La guerra en el Catatumbo ni es nueva ni tiene límite. No ha habido una peor que otra.
Entre 1998 y 2000, años en los que la casa paramilitar Castaño expandió su terror con mayor sevicia por todo el país, la frontera con Venezuela desde Norte de Santander hasta Vichada fue marcada por las Autodefensas Unidas de Colombia como "punto clave y prioritario".
La excusa para los 'paras' no era menor: la vasta zona del Catatumbo, enclave de biodiversidad y recursos naturales único en el mundo, tenía dueño: la guerrilla de las Farc. Por el sur también hacían presión los elenos, que, con la complicidad de Hugo Chávez, se fortalecían cada vez más en Arauca.
A esta bomba de tiempo se sumó, no solo en el 98 y el 2000, sino de muchísimo tiempo atrás, el abandono desmedido del Estado, que permitió uno de los peores impactos ambientales con la siembra de miles de hectáreas de coca en la región.
Y también permitió que nunca llegara el desarrollo con carreteras reales, servicios de salud, vías de transporte fluviales y aéreas y un sistema sólido de justicia. Este fue reemplazado por la mano criminal de Rubén Zamora, jefe del frente 33 de las Farc, y de Salvatore Mancuso, segundo hombre de las Auc para la época.
La Fiscalía tiene documentado que el accionar del paramilitarismo, en el que tuvieron actuar directo varios integrantes de la Policía y el Ejército, dejó entre mayo y agosto de 1999 más de 77 personas masacradas y 18.000 desplazados, el mismo número que, casi tres décadas después, se está contabilizando.
La misma guerra y los mismos responsables. En el 99, Tibú se bañó de sangre un 17 de julio, cuando los encargados del Ejército en la zona cerraron los ojos y permitieron que hombres armados entraran a la población y asesinaran a 20 habitantes. El mismo modus operandi que presenciamos a través de las redes sociales esta semana: un allanamiento ilegal de casa en casa, con amenazas a punta de armas.
No se están peleando por la ideología marxista-leninista o el amor al pueblo que tanto promulgan. La coca los tiene en la misma disputa.
Como ocurrió hace cinco días, hace 26 años también mujeres corajudas, las que sostienen los hogares y a la comunidad, se envalentonaron contra los delincuentes de uniforme, botas y fusil, y les impidieron que asesinaran a los jóvenes que los otros delincuentes no habían podido asesinar.
Carmen Teresa Blanco se interpuso entre el AK-47 del guerrillero de las Farc y su hijo de 16 años.
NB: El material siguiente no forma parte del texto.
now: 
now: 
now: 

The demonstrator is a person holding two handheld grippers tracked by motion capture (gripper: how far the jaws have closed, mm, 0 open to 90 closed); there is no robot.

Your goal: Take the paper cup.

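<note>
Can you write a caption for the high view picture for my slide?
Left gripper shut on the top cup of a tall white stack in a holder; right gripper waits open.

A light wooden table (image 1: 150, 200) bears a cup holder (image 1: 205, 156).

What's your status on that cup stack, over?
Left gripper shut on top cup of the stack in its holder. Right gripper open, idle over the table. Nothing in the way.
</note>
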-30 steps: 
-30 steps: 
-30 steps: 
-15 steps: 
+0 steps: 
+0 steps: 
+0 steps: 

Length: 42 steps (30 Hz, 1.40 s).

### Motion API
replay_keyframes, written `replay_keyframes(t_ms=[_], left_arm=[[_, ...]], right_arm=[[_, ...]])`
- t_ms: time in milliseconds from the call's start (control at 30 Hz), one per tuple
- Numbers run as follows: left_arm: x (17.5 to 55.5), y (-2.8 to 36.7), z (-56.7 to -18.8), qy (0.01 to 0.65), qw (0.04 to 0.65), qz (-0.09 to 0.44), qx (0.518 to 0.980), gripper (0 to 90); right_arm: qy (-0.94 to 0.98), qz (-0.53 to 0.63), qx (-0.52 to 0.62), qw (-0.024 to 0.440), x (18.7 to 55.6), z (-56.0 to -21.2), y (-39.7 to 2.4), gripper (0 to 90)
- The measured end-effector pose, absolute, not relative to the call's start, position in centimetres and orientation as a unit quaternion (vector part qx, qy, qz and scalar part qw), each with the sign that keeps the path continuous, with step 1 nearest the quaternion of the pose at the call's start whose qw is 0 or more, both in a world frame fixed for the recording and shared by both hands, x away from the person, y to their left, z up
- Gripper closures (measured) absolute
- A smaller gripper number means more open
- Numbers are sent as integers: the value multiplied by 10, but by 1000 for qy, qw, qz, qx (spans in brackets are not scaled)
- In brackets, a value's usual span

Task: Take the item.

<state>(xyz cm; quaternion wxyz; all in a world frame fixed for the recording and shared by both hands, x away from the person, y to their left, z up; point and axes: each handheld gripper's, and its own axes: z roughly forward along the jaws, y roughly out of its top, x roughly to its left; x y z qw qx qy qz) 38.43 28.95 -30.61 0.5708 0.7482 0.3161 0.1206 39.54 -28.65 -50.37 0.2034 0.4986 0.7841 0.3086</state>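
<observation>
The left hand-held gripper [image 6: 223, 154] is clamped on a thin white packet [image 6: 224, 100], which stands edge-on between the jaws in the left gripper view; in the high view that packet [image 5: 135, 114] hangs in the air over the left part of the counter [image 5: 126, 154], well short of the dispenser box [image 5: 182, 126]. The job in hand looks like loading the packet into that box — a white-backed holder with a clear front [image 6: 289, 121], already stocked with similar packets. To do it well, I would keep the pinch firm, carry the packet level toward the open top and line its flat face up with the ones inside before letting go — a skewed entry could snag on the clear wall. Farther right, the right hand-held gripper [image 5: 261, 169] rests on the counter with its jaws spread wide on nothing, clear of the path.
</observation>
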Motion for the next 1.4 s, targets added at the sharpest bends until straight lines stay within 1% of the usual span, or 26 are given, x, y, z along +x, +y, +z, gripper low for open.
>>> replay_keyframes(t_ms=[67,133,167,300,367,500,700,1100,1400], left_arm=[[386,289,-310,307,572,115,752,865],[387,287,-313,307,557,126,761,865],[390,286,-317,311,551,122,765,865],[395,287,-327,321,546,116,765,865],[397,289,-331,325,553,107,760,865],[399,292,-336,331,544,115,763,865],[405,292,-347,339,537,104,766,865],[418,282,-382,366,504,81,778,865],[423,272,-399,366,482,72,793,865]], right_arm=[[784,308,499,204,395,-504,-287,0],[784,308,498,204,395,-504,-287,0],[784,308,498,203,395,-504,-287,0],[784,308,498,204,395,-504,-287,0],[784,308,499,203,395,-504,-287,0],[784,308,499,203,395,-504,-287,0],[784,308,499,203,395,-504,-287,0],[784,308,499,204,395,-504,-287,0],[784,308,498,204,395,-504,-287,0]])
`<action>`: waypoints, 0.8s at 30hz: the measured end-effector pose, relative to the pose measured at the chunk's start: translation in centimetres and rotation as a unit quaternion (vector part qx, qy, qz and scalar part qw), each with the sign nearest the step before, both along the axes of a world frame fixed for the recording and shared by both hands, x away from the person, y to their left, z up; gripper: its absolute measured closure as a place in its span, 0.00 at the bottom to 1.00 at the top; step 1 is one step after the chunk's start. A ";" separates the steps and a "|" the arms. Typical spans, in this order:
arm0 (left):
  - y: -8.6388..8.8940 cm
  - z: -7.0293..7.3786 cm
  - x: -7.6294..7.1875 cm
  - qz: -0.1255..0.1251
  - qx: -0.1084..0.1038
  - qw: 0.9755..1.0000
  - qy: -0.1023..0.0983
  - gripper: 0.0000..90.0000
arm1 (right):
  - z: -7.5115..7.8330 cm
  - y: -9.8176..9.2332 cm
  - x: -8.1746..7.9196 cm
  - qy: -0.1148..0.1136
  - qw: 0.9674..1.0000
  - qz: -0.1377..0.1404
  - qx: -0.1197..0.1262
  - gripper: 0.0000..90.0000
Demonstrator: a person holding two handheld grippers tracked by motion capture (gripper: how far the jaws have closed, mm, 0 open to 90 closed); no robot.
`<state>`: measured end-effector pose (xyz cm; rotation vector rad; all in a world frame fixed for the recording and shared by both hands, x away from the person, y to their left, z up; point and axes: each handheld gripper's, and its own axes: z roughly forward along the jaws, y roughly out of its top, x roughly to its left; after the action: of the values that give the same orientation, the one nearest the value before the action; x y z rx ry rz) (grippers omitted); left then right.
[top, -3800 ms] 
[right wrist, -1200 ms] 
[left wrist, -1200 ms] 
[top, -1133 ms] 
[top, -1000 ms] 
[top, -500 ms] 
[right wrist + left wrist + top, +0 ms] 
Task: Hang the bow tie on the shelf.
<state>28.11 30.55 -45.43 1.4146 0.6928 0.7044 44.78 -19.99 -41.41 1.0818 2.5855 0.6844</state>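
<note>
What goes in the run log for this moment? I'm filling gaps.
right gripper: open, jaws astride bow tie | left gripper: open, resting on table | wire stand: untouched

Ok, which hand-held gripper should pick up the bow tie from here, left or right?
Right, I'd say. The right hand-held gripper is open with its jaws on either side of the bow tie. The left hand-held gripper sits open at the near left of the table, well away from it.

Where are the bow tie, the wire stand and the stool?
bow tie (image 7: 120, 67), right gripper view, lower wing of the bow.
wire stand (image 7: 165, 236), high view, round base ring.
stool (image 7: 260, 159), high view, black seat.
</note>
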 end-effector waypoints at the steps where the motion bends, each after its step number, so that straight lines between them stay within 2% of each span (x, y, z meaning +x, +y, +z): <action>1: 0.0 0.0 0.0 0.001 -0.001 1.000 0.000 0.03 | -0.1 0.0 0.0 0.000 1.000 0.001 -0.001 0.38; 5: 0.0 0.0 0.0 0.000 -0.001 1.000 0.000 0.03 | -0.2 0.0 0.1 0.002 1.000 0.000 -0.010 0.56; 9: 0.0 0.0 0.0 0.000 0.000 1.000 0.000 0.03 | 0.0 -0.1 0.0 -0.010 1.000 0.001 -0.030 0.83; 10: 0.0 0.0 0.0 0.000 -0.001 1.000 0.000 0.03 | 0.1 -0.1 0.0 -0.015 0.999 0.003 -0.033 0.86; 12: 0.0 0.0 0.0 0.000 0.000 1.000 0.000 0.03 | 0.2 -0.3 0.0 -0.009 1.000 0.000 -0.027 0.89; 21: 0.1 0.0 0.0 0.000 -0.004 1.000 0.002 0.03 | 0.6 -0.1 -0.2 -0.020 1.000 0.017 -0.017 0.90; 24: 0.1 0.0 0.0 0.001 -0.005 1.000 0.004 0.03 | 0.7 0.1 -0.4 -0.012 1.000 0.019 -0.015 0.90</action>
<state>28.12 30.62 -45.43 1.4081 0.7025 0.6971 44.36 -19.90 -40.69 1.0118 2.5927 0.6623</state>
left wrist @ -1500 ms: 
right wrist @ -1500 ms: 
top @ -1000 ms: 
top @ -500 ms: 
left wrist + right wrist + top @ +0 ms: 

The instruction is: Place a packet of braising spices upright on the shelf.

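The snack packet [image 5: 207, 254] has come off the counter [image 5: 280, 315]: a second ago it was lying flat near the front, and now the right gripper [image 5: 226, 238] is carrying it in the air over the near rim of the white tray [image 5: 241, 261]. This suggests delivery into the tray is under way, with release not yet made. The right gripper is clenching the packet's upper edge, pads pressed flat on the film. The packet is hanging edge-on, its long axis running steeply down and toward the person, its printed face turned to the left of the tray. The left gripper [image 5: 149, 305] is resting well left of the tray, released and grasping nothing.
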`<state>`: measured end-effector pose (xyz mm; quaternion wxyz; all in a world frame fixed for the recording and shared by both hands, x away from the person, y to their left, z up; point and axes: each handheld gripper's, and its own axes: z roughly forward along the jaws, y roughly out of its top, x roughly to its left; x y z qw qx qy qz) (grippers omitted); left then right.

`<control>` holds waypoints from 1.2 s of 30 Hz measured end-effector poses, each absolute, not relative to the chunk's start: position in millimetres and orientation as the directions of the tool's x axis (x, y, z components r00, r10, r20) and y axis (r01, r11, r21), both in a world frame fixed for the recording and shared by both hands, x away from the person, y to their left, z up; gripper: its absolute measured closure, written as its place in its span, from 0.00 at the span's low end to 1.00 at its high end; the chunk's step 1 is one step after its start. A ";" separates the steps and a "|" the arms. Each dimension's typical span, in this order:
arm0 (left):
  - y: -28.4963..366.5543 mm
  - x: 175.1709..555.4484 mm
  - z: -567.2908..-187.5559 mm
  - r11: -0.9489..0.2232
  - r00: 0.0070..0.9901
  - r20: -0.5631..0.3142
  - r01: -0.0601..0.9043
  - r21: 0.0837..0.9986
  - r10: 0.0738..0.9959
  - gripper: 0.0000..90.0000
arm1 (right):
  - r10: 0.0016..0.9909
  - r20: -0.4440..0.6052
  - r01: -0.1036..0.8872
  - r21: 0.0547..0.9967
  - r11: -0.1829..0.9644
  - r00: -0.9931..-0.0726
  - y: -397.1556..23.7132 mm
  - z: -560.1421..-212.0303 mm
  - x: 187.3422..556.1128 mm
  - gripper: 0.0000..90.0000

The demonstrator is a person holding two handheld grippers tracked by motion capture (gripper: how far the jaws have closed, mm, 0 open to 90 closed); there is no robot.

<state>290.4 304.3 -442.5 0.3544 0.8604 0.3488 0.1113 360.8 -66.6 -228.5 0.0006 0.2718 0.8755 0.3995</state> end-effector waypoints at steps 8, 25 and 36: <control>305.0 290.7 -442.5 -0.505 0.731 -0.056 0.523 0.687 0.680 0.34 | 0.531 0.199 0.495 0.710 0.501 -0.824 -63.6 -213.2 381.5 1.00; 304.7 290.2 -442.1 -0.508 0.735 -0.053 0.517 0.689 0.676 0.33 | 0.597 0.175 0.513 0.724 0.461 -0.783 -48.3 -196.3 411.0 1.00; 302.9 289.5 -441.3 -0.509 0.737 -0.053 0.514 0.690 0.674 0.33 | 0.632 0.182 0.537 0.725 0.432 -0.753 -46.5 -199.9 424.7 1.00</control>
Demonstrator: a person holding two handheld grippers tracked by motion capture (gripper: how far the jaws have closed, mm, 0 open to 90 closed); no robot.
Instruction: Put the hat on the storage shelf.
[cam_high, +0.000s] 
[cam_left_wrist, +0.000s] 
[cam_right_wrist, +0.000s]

Los subversivos llegaron a la zona rural de Tibú a indagar por qué los paramilitares habían dejado vivos a 'ciertos' hombres, tanto en La Gabarrra como en Filogringo, en El Tarra. Los acusaron de ser colaboradores de los hombres de Mancuso, así como él había enviado a "limpiar" el Catatumbo de los auxiliadores de la guerrilla. La población civil, como siempre ajena a la confrontación bélica, pero en el corazón de ella y en medio de un fuego que no tiene términos medios.
La misma historia de los años 90 y de hoy. Los mismos intereses narcotraficantes heredados y los mismos patrocinadores de la sevicia. Los que actúan por obra y por omisión, como reza el acto de contrición.
Teresa fue una desplazada hace 26 años. Lo perdió todo. El rancho, las gallinas, los tres perros y el cultivo de plátano y el de cacao. También la olla exprés que su otro hijo le había comprado en el Táchira (Venezuela) para el Día de la Madre. Todo.
Teresa tiene la misma historia de don Clemente Martínez, uno de los tantos campesinos que lograron cupo en las volquetas que salieron desde Tibú, en caravana y con banderas blancas rumbo a Cúcuta, el pasado 19 de enero.
La misma guerra, el mismo abandono, los mismos bandidos, porque las disidencias de las Farc y los criminales del Eln de hoy son los herederos de los grupos subversivos y delincuenciales de ayer. No se están peleando por la ideología marxista-leninista o el amor al pueblo que tanto promulgan. La coca los tiene en la misma disputa de hace 30 años.
Teresa nunca regresó al Catatumbo, pero el fantasma de la guerra volvió a tocar a la puerta de sus recuerdos y sus dolores esta semana.